An exact transcription of all the entries is needed; pictures stay out.

Records from a data collection:
···

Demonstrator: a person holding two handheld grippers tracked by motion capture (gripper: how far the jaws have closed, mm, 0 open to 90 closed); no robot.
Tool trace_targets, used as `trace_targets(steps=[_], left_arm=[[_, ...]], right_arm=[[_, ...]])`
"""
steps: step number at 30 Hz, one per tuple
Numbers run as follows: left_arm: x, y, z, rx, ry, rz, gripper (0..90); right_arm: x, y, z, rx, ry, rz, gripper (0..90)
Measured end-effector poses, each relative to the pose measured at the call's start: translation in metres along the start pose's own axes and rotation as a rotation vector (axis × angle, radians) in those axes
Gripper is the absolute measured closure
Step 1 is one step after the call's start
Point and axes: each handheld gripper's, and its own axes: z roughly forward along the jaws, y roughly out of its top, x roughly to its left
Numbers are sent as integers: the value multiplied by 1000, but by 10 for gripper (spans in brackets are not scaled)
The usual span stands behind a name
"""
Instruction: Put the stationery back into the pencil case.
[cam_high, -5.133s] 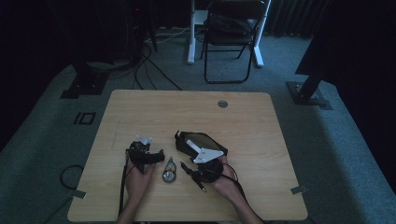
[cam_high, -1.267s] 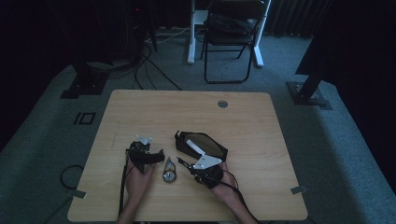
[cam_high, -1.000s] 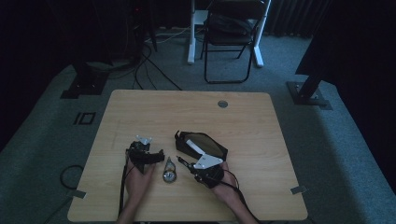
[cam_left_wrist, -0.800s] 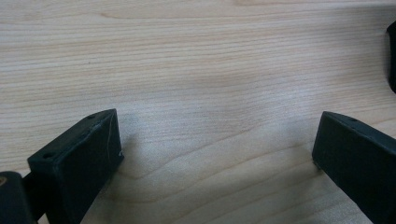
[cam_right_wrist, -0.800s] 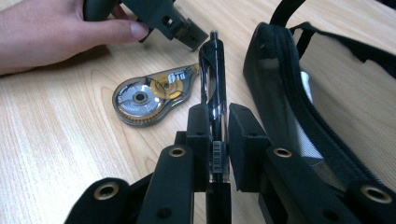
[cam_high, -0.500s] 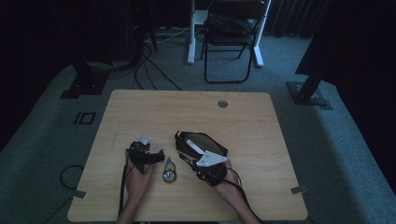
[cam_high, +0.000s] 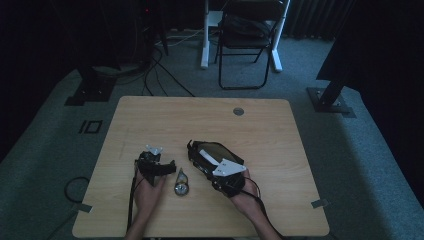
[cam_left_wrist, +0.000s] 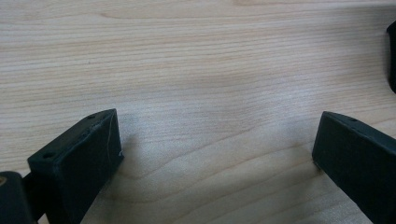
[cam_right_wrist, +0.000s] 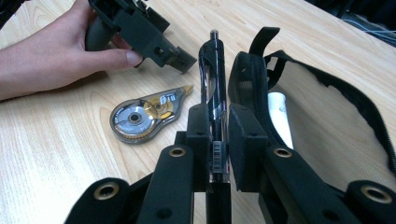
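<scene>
My right gripper (cam_right_wrist: 218, 126) is shut on a black pen (cam_right_wrist: 213, 79), which sticks out forward between its jaws, just left of the open black pencil case (cam_right_wrist: 322, 116). In the high view the right gripper (cam_high: 207, 170) sits at the near edge of the pencil case (cam_high: 212, 150). A clear correction tape roller (cam_high: 180, 186) lies on the table between the two hands, and in the right gripper view the roller (cam_right_wrist: 142, 114) is left of the pen. My left gripper (cam_left_wrist: 217, 144) stands open over bare wood, with nothing between its jaws.
The wooden table (cam_high: 150, 115) has a round grommet (cam_high: 238, 111) near its far edge. Something white (cam_right_wrist: 279, 112) lies inside the case. The left hand (cam_right_wrist: 51, 56) rests on the table with its gripper (cam_right_wrist: 180, 59) beyond the roller. A folding chair (cam_high: 250, 40) stands behind the table.
The right gripper with the pen has shifted slightly toward the pencil case. The left gripper and the correction tape roller have stayed where they were.
</scene>
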Motion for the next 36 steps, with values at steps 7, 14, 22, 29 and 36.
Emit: trace_targets(steps=[7, 14, 22, 29, 36], left_arm=[[0, 0, 0, 0, 0, 0, 15], [0, 0, 0, 0, 0, 0, 15], [0, 0, 0, 0, 0, 0, 16], [0, 0, 0, 0, 0, 0, 15], [0, 0, 0, 0, 0, 0, 15]], right_arm=[[-4, 4, -4, -12, -8, 1, 797], [-9, 7, -9, -26, -15, 10, 797], [-15, 9, -11, -34, -26, 20, 797], [-21, 10, -12, -41, -27, 31, 797], [-25, 10, -11, -43, -28, 44, 797]])
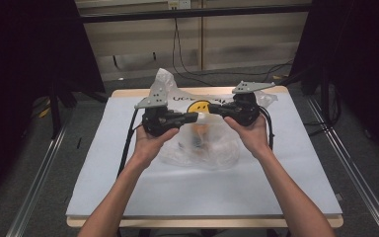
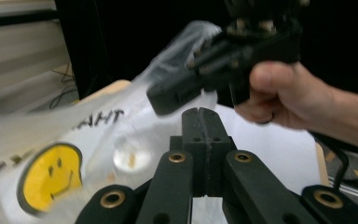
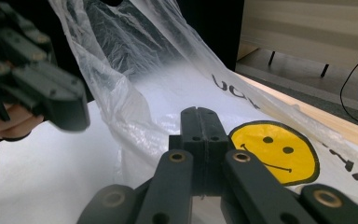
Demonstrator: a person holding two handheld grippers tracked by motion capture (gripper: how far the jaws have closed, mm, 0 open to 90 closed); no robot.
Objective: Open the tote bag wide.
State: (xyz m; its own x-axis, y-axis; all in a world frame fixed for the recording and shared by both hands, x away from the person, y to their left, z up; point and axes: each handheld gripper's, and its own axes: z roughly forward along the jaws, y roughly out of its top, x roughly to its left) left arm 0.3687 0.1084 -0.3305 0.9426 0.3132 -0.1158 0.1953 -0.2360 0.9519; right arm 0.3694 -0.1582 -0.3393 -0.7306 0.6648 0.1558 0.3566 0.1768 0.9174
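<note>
**Two grippers meeting over a smiley-face bag**

A clear plastic bag [image 1: 202,140] is lying on the far half of the white table cover [image 1: 202,190], its mouth rising toward the far edge. A yellow smiley face [image 1: 199,105] with dark lettering beside it is showing on the bag's far side. Something small and orange is sitting inside the bag, too blurred to identify.

The left gripper [image 1: 193,117] is reaching in over the bag from the left, with the left hand [image 1: 150,140] wrapping its body on the near side of the bag. In the left gripper view its jaws are pressing flat together with no gap; whether any film is pinched between them cannot be told. The right gripper [image 1: 213,109] is coming in from the right, just beside the smiley face, with the right hand [image 1: 249,133] gripping it. Its jaws are likewise sitting fully together in the right gripper view, the bag's film hanging just behind them.

Grey three-cornered plates are standing above both grippers. Black cables [image 1: 128,143] are trailing off the table beside the bag.
</note>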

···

▸ **Answer box**:
Demonstrator: a person holding two handheld grippers tracked by motion capture (gripper: how far the jaws have closed, mm, 0 open to 90 closed); no robot.
Tool trace_targets, used as `trace_targets(steps=[_], left_arm=[[_, ...]], right_arm=[[_, ...]])`
"""
steps: step number at 30 Hz, one per tuple
Numbers run as follows: left_arm: x, y, z, rx, ry, rz, gripper (0..90); right_arm: x, y, z, rx, ry, rz, gripper (0..90)
Measured end-effector poses, each relative to the pose measured at the call's start: translation in metres along the start pose's own axes and rotation as a rotation vector (axis × angle, radians) in those axes
Gripper is the absolute measured closure
Step 1 is one step after the call's start
Point and axes: each handheld gripper's, and its own axes: z roughly forward along the jaws, y roughly out of its top, x roughly to its left
Numbers are sent as integers: the value multiplied by 1000, but by 10 for gripper (spans in brackets are not scaled)
The usual span stands behind a name
"""
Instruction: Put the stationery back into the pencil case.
[cam_high, -5.133s] 
[cam_high, -1.267s] 
[cam_high, -1.000s] 
[cam_left_wrist, -0.800s] 
[cam_right_wrist, -0.800s] 
[cam_high, -0.500s] 
[cam_high, +0.000s] 
[cam_left_wrist, +0.000s] 
[cam_right_wrist, +0.000s] 
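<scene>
My right gripper (cam_right_wrist: 218, 126) is shut on a black pen (cam_right_wrist: 213, 79), which sticks out forward between its jaws, just left of the open black pencil case (cam_right_wrist: 322, 116). In the high view the right gripper (cam_high: 207, 170) sits at the near edge of the pencil case (cam_high: 212, 150). A clear correction tape roller (cam_high: 180, 186) lies on the table between the two hands, and in the right gripper view the roller (cam_right_wrist: 142, 114) is left of the pen. My left gripper (cam_left_wrist: 217, 144) stands open over bare wood, with nothing between its jaws.
The wooden table (cam_high: 150, 115) has a round grommet (cam_high: 238, 111) near its far edge. Something white (cam_right_wrist: 279, 112) lies inside the case. The left hand (cam_right_wrist: 51, 56) rests on the table with its gripper (cam_right_wrist: 180, 59) beyond the roller. A folding chair (cam_high: 250, 40) stands behind the table.
The right gripper with the pen has shifted slightly toward the pencil case. The left gripper and the correction tape roller have stayed where they were.
</scene>
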Motion for the next 36 steps, with values at steps 7, 14, 22, 29 and 36.
Emit: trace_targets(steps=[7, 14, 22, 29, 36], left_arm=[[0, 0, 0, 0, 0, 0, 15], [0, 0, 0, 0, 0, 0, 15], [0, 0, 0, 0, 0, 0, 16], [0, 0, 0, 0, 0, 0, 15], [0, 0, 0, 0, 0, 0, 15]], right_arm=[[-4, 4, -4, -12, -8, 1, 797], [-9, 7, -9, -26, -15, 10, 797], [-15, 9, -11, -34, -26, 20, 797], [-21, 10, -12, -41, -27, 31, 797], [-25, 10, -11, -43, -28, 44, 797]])
Demonstrator: a person holding two handheld grippers tracked by motion capture (gripper: how far the jaws have closed, mm, 0 open to 90 closed); no robot.
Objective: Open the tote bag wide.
State: (xyz m; its own x-axis, y-axis; all in a world frame fixed for the recording and shared by both hands, x away from the person, y to their left, z up; point and axes: each handheld gripper's, and its own axes: z roughly forward along the jaws, y roughly out of its top, x roughly to its left) left arm 0.3687 0.1084 -0.3305 0.9426 0.3132 -0.1158 0.1953 -0.2360 0.9519; right arm 0.3694 -0.1582 -0.3393 -0.7306 0.6648 0.1558 0.3566 0.1768 0.9174
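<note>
**Two grippers meeting over a smiley-face bag**

A clear plastic bag [image 1: 202,140] is lying on the far half of the white table cover [image 1: 202,190], its mouth rising toward the far edge. A yellow smiley face [image 1: 199,105] with dark lettering beside it is showing on the bag's far side. Something small and orange is sitting inside the bag, too blurred to identify.

The left gripper [image 1: 193,117] is reaching in over the bag from the left, with the left hand [image 1: 150,140] wrapping its body on the near side of the bag. In the left gripper view its jaws are pressing flat together with no gap; whether any film is pinched between them cannot be told. The right gripper [image 1: 213,109] is coming in from the right, just beside the smiley face, with the right hand [image 1: 249,133] gripping it. Its jaws are likewise sitting fully together in the right gripper view, the bag's film hanging just behind them.

Grey three-cornered plates are standing above both grippers. Black cables [image 1: 128,143] are trailing off the table beside the bag.
</note>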

Nothing else belongs to the answer.